++++ Stored data
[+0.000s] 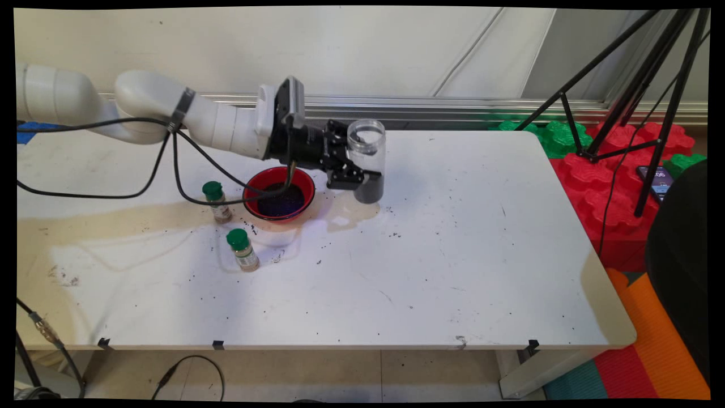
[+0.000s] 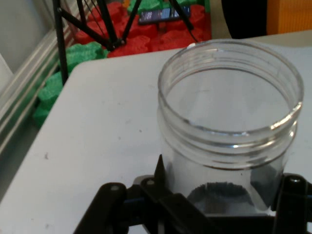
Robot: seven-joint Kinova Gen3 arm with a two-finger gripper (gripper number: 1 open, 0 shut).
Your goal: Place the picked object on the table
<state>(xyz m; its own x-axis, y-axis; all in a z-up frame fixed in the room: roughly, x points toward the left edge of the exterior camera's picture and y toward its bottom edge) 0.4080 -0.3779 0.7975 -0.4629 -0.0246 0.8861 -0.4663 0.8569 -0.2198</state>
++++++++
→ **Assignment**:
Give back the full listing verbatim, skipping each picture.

→ **Completed exercise**:
[+0.000s] 
[+0.000s] 
Robot: seven-joint Kinova Gen3 arm with a two-finger gripper (gripper number: 1 open, 0 shut).
Your goal: Place the picked object on the table
<state>(xyz m; its own x-axis, y-axis; all in a z-up frame fixed in the room: roughly, x points toward the left edge of the exterior camera's picture and y toward its bottom edge) 0.4080 -0.3779 0.7975 -0.4629 -0.0246 0.8861 -0.4663 0.8569 -0.2198</state>

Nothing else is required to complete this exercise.